--- What the task requires ---
All entries need to be written out again exactly, without their pictures.

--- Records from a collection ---

[Start of Attachment]

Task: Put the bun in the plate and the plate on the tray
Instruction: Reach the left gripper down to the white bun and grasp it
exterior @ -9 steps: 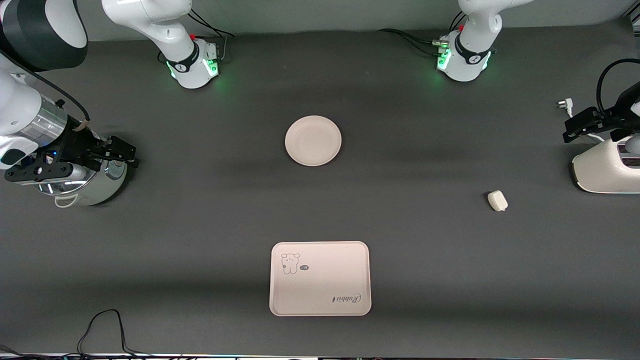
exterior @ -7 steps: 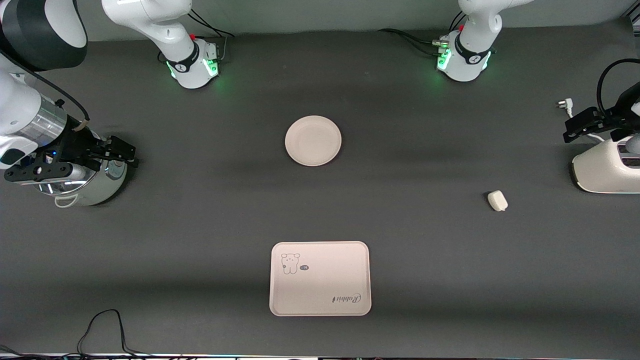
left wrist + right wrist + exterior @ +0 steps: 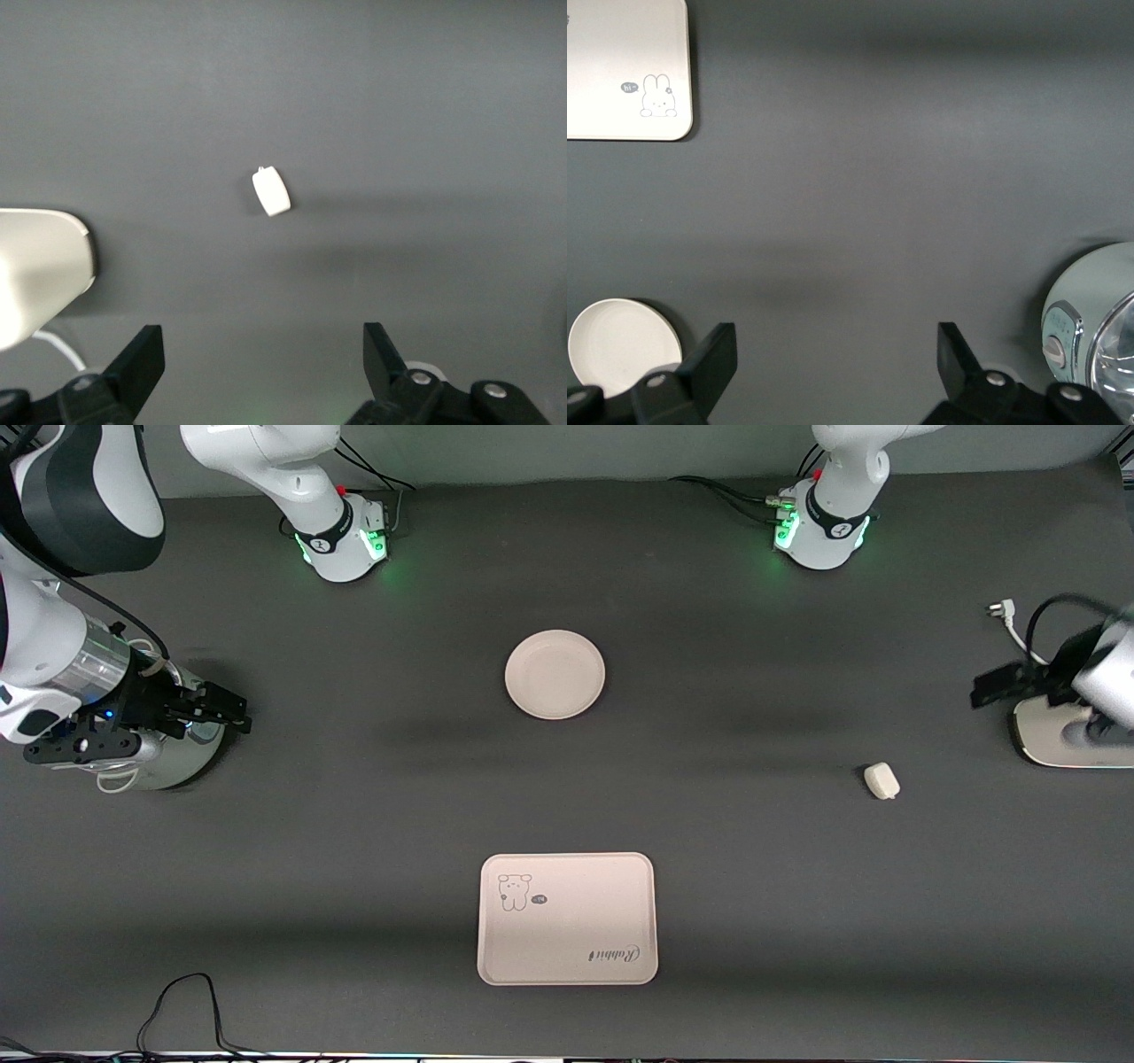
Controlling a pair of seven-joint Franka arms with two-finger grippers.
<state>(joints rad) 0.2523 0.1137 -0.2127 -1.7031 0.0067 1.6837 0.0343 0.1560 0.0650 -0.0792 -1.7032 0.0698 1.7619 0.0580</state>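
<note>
The bun (image 3: 881, 780), a small off-white lump, lies on the dark table toward the left arm's end; the left wrist view also shows the bun (image 3: 271, 191), ahead of the fingers. The round cream plate (image 3: 555, 674) sits mid-table with nothing on it. The cream tray (image 3: 567, 919) with the bear drawing lies nearer to the front camera than the plate. My left gripper (image 3: 990, 685) hangs open over the table beside a white appliance, apart from the bun. My right gripper (image 3: 229, 710) is open over a metal pot at the right arm's end. Both hold nothing.
A white appliance (image 3: 1067, 735) with a cord and plug (image 3: 999, 609) stands at the left arm's end. A round metal pot (image 3: 168, 757) stands at the right arm's end. The right wrist view shows the tray (image 3: 625, 71), the plate (image 3: 620, 341) and the pot (image 3: 1090, 319).
The left gripper has swung off the white appliance toward the table's middle and closer to the bun. The right gripper has shifted slightly. Bun, plate and tray have not moved.
</note>
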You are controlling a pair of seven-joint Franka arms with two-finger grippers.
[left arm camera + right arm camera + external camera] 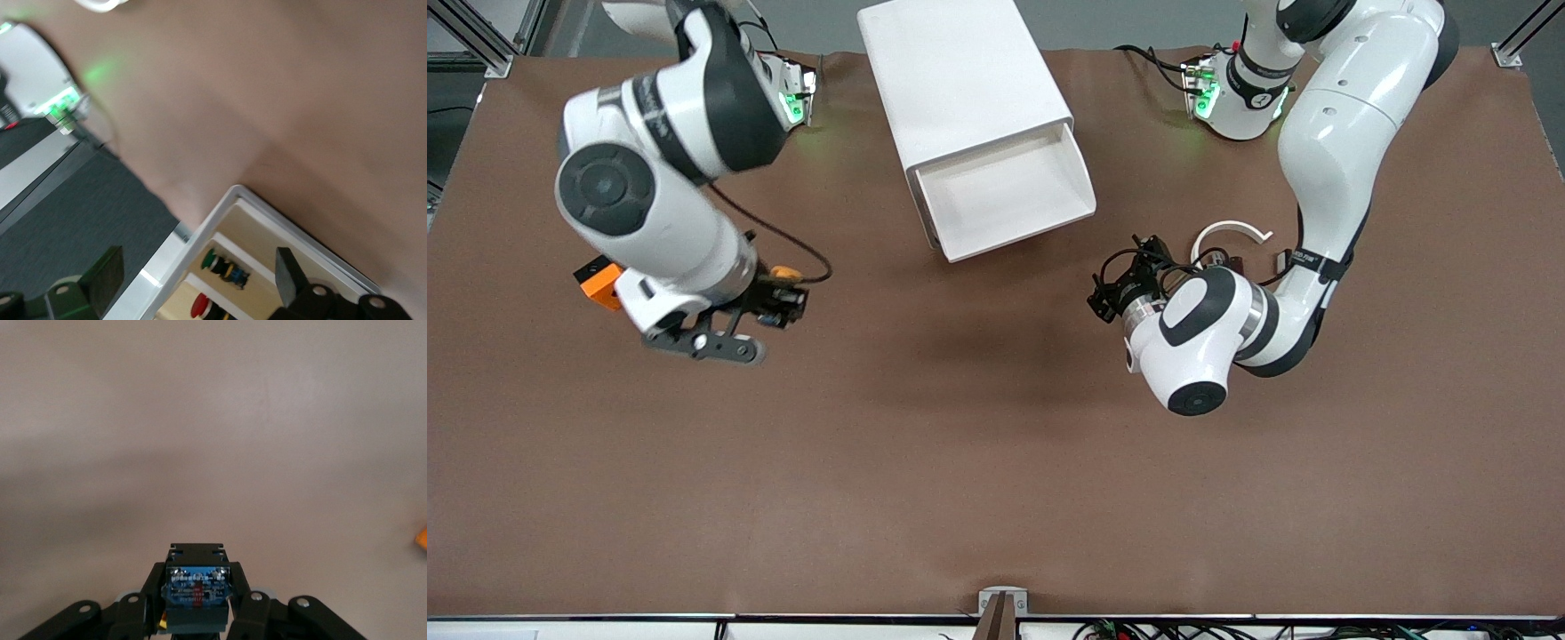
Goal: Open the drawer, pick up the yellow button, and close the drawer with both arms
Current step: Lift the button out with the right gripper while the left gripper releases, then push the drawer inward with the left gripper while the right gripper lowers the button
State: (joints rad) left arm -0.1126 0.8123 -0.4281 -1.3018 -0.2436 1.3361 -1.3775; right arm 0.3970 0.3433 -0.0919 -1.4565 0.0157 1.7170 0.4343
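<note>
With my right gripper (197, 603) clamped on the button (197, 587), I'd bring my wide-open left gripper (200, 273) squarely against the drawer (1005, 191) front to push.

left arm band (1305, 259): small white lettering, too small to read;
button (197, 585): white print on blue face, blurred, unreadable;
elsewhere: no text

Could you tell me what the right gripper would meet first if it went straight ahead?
Probably only the brown table covering: the right gripper, shut on the small black-bodied button, faces nothing else.
</note>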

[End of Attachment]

--- Answer to this problem ---
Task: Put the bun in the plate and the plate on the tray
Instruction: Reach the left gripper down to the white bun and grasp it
exterior @ -9 steps: 
exterior @ -7 steps: 
left wrist + right wrist + exterior @ +0 steps: 
Controlling a pair of seven-joint Franka arms with two-finger grippers.
<state>(joints rad) 0.2523 0.1137 -0.2127 -1.7031 0.0067 1.6837 0.0343 0.1560 0.0650 -0.0792 -1.7032 0.0698 1.7619 0.0580</state>
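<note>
The bun (image 3: 881, 780), a small off-white lump, lies on the dark table toward the left arm's end; the left wrist view also shows the bun (image 3: 271, 191), ahead of the fingers. The round cream plate (image 3: 555, 674) sits mid-table with nothing on it. The cream tray (image 3: 567, 919) with the bear drawing lies nearer to the front camera than the plate. My left gripper (image 3: 990, 685) hangs open over the table beside a white appliance, apart from the bun. My right gripper (image 3: 229, 710) is open over a metal pot at the right arm's end. Both hold nothing.
A white appliance (image 3: 1067, 735) with a cord and plug (image 3: 999, 609) stands at the left arm's end. A round metal pot (image 3: 168, 757) stands at the right arm's end. The right wrist view shows the tray (image 3: 625, 71), the plate (image 3: 620, 341) and the pot (image 3: 1090, 319).
The left gripper has swung off the white appliance toward the table's middle and closer to the bun. The right gripper has shifted slightly. Bun, plate and tray have not moved.
</note>
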You are controlling a pair of seven-joint Franka arms with two-finger grippers.
[left arm camera + right arm camera + external camera] 
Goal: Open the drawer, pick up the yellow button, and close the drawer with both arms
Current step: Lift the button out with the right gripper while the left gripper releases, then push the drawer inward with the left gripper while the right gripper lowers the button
State: (joints rad) left arm -0.1126 0.8123 -0.4281 -1.3018 -0.2436 1.3361 -1.3775; right arm 0.3970 0.3433 -0.0919 -1.4565 0.0157 1.7170 0.4343
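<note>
With my right gripper (197, 603) clamped on the button (197, 587), I'd bring my wide-open left gripper (200, 273) squarely against the drawer (1005, 191) front to push.

left arm band (1305, 259): small white lettering, too small to read;
button (197, 585): white print on blue face, blurred, unreadable;
elsewhere: no text

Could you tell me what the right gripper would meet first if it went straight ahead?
Probably only the brown table covering: the right gripper, shut on the small black-bodied button, faces nothing else.
</note>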

A complete answer has now been given.